Meus pés pisam no litoral da República Dominicana com minha família. Minha mãe esconde o frio na barriga de sua primeira viagem internacional, com quase 60 anos.
A natureza é de uma exuberância impactante. Mas algo na paisagem humana quebra minhas expectativas. Brancos americanos e europeus circulam aos montes, mas não vejo dominicanos nas praias ou passeios. No hotel, encontro-os sempre nos mesmos locais: atendendo na recepção, servindo comida, limpando quartos. Causa impacto, também.
Ouço mais inglês que espanhol. Nada ouço sobre os povos locais. Uma apresentação caricata de merengue é o único contato com a cultura dali. Aquele pequeno paraíso tropical parece um planeta à parte, descolado do país que eu pensava que iria desbravar. Conheço um guia nativo. Ele se irrita com a onipresença dos celulares entre os turistas. “Disfruta!”, incentiva a um público desinteressado, durante uma atividade em alto mar. Ninguém parece ouvir. Ele desiste e passa, sozinho, a admirar as águas claras e o horizonte do lugar onde nasceu, com silenciosa veneração.
Bariloche, Argentina
O sul gelado da Patagônia me lembra o solo dominicano: a mesma intensidade da beleza das paisagens, o espanhol. Os descendentes dos povos mapuche, com a pele bronzeada que destoa dos bisnetos de alemães, ali estão também – sempre servindo, cozinhando, limpando e atendendo. A história deles não faz parte de nenhum dos muitos locais e eventos programados para a semana. Nenhum. A ordem imposta só é subvertida por uma pichação numa rua escondida: “Liberdade às presas políticas mapuche!”
Crianças turistas muito jovens, muito ricas e muito brancas aprendem a esquiar com aulas particulares nas montanhas nevadas. Acesso e equipamentos são cobrados. Um motorista de van de turistas que vive há gerações na cidade me conta que a filha, de oito anos, está prestes a realizar o sonho de aprender a esquiar também. Ela cresceu entre as montanhas, mas nunca pôde frequentá-las. Eu a imagino deslizando na neve com os cabelos ao vento, a alguns anos dali – forte, imponente, tomando para si o que sempre foi seu.
Tennessee e Georgia, EUA
O frio dos Andes me faz recordar do norte da América. Depois de avós que emigraram fugindo da pobreza há muitas décadas antes, fui a primeira da família a deixar o Brasil. Depois de muitos “nãos”, finalmente, uma bolsa de estudos.

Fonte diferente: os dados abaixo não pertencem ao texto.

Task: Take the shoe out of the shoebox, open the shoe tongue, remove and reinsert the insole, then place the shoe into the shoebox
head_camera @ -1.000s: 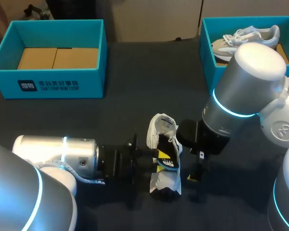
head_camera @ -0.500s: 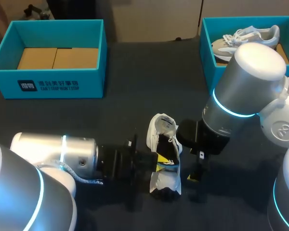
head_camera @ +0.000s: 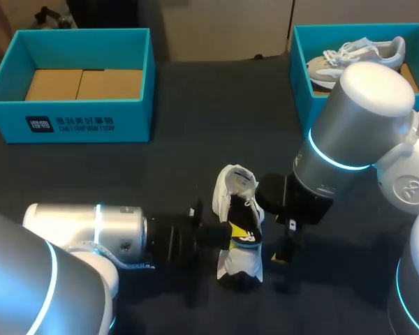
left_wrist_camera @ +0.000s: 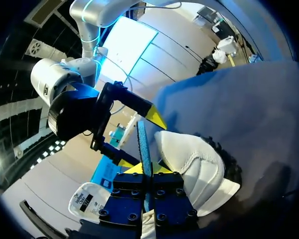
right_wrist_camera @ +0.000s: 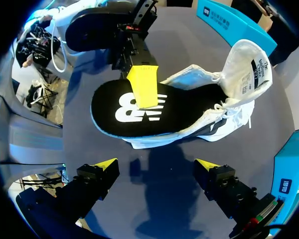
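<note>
A white shoe lies on the dark table between my two arms, its tongue folded open. Its black insole with a white logo and a blue edge stands partly out of the shoe. My left gripper is shut on that insole, whose thin blue edge runs up between the fingers; one yellow fingertip presses on the logo side. In the head view the left gripper sits at the shoe's left flank. My right gripper stands open just right of the shoe, holding nothing.
A teal shoebox with a cardboard insert stands at the back left. A second teal box at the back right holds another pale shoe. Dark tabletop lies between the boxes and the shoe.
My left gripper's fingers have come together on the insole, and the left arm has shifted slightly to the right. The right arm has kept still.
</note>
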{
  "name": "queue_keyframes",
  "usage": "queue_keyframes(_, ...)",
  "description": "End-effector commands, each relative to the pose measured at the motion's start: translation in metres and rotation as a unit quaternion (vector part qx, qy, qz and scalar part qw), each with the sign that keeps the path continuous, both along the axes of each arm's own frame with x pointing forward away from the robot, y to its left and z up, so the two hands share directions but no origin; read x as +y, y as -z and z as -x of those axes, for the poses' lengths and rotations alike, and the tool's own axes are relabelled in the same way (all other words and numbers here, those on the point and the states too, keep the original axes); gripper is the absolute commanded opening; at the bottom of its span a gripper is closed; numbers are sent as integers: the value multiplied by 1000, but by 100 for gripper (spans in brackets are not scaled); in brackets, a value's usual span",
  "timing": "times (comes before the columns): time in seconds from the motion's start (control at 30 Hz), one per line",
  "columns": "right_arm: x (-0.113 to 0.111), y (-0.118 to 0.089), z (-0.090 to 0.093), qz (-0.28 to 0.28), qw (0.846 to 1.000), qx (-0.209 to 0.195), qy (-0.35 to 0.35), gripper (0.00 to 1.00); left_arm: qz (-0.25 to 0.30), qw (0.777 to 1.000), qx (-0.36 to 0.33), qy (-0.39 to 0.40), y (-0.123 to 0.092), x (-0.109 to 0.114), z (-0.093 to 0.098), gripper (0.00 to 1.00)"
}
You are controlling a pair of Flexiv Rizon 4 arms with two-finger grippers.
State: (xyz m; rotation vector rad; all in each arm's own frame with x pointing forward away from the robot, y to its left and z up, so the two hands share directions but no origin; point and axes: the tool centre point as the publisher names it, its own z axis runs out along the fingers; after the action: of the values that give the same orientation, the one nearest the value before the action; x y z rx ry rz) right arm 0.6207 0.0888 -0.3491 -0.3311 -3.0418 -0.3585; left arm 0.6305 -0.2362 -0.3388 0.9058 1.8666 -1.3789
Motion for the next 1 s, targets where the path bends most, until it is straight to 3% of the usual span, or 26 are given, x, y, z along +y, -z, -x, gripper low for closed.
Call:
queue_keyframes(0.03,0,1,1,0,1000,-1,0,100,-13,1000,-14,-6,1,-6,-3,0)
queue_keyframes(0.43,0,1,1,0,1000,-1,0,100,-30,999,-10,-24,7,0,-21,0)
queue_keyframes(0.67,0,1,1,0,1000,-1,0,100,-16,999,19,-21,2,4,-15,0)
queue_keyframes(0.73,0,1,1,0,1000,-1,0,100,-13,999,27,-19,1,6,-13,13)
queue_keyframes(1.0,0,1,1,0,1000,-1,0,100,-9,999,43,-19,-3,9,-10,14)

Minha família teme. “Minha mãe diz que sou um pássaro/mas quando diz isso, ela quer dizer que o mundo inteiro é minha gaiola”. Penso nesses versos quando lembro dessa época.
Ao chegar no meio-oeste, a riqueza espanta. Na rua em que me hospedo, sou a única pessoa de cabelos castanhos. “Muitos aqui nunca viram alguém como você”, diz uma professora da universidade. “Fica tranquila. É dos mexicanos que não gostamos”, diz uma mãe de família.
No Brasil, sou branca. Ali, latina. Inegavelmente latina. Chola. Os nós das minhas mãos sangram com a falta de luvas adequadas para o frio. No shopping, uma vendedora me segue numa loja. Outras tentam me atender em espanhol.
Na porta da balada com um amigo, também inegavelmente latino, um funcionário nos mede de cima a baixo e diz, contrariado: “The female is ok”. Mas não podemos entrar, afirma em seguida. A desculpa é a jaqueta esportiva do meu acompanhante.
Na cidade de Martin Luther King Jr, a tensão racial é palpável. Num culto tradicional, uma elegante moça negra, com chapéu fascinator, me observa altiva e curiosa. Ela parece saber algo que não sei.
Volto ao país com minha família anos depois. Minha mãe chora ao ser escolhida para uma revista agressiva no aeroporto. Não fala inglês. Parda. Inegavelmente latina, ela também.
São Paulo, Brasil
Um inglês me diz na Av. Paulista que o clima faz dos brasileiros menos propícios ao trabalho. Um alemão, gentil e condescendente, afirma que seu povo é mais inclinado à organização, lógica e pontualidade.
“Minha mãe diz que sou um passarinho/mas quando diz isso, ela quer dizer que o mundo inteiro é minha gaiola”.
Me dou conta que nunca conheci alguns dos principais museus da cidade. Eles já.
Mas então me lembro do guia dominicano apreciando a paisagem de onde nasceu. Da menina argentina desbravando suas montanhas. Da indignação das presas mapuche respingando em tinta spray pelas paredes da cidade que foi primeiro delas. E das raízes que me permitem reivindicar São Paulo como minha. Inegavelmente latina, a cidade nunca me pareceu mais bonita.